Exercise:
In the entries that follow, the first line to write out is the one containing "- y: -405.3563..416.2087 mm", and the last is the one containing "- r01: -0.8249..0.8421". Reproduce that stretch exactly, with nothing before or after it.

Available records:
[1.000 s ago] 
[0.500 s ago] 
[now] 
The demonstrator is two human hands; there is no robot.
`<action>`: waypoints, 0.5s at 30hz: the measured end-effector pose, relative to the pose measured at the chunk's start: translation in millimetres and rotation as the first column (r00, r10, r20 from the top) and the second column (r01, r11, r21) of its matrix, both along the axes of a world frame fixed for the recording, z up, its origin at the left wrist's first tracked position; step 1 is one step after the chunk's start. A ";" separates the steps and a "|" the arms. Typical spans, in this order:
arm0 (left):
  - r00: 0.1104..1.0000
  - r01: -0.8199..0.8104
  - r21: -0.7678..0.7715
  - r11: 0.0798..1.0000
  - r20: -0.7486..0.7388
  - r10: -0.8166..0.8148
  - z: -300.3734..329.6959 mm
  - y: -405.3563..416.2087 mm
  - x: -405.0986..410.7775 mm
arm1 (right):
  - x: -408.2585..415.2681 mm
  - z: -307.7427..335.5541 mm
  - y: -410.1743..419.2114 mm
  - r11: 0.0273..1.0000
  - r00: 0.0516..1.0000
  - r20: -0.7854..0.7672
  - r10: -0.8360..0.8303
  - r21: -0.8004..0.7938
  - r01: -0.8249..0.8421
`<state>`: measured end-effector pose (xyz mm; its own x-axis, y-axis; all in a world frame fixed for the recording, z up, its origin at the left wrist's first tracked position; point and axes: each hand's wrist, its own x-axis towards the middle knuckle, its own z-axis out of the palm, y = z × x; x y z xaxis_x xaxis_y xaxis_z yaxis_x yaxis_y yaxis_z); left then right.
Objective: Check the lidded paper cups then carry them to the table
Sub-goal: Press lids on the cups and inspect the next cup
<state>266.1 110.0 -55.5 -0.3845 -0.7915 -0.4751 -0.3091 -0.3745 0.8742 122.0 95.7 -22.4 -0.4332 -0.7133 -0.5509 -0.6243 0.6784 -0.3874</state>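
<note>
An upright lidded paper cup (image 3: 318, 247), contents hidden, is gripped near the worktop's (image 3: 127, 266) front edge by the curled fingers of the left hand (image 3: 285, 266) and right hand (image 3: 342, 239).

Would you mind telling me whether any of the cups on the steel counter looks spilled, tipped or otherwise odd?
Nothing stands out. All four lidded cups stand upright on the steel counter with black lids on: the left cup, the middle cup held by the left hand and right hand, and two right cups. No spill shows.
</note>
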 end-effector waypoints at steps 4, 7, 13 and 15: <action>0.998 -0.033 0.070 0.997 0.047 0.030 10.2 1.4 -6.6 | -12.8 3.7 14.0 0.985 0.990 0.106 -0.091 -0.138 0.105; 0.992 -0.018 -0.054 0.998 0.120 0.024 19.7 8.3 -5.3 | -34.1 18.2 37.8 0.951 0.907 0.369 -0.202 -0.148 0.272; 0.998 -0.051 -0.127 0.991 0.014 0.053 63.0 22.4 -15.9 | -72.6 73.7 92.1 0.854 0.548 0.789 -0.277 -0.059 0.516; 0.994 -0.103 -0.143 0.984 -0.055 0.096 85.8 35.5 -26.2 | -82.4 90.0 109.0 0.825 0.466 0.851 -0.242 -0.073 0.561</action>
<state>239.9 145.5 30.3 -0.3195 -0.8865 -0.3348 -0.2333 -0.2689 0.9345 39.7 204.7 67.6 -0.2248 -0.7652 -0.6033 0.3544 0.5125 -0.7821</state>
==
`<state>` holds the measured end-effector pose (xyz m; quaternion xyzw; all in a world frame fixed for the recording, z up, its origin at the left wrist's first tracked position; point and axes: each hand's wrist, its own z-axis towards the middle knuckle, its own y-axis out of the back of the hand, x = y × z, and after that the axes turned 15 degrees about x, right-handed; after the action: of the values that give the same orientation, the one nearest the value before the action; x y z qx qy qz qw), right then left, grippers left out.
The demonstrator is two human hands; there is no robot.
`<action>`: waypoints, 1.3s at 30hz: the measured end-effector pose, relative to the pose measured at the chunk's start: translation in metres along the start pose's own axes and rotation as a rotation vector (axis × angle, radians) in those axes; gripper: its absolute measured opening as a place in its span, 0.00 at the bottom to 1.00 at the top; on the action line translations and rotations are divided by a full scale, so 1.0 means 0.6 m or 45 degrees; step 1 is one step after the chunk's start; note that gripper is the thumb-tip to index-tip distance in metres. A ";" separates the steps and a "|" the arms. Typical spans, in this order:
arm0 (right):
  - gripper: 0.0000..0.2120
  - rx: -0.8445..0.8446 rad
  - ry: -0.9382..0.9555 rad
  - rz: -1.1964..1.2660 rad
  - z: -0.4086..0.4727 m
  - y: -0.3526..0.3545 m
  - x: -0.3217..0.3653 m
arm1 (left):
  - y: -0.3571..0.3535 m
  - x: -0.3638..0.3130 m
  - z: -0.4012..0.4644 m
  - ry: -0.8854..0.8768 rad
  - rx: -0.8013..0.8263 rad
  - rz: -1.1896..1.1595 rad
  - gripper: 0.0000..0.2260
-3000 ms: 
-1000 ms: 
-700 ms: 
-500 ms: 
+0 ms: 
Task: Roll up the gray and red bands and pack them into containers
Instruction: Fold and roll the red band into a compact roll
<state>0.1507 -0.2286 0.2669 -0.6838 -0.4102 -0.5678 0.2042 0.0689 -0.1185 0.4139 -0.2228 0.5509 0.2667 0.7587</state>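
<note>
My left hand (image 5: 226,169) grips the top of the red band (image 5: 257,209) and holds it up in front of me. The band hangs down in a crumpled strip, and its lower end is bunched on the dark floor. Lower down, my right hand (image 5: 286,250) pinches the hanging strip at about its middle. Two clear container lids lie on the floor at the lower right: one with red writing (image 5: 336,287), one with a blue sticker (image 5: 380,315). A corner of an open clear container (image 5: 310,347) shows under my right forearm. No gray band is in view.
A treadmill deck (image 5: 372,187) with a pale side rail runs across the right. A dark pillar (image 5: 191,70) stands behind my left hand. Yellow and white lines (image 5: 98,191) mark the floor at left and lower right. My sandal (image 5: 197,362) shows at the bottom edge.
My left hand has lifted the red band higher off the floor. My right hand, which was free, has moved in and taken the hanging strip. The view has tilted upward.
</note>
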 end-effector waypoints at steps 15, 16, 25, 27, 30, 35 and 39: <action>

Task solution:
  - y: -405.3563..416.2087 mm
  - x: -405.0986..410.7775 mm
arm1 (right):
  - x: -408.2585..415.2681 mm
  - z: -307.7427..335.5541 mm
  - y: -410.1743..419.2114 mm
  - r11: 0.0273..1.0000
  - r00: 0.0516..1.0000
  - r20: -0.7854..0.7672
  - r10: -0.8360..0.8303
  - r21: -0.8004..0.7938
  - r01: -0.8249..0.8421

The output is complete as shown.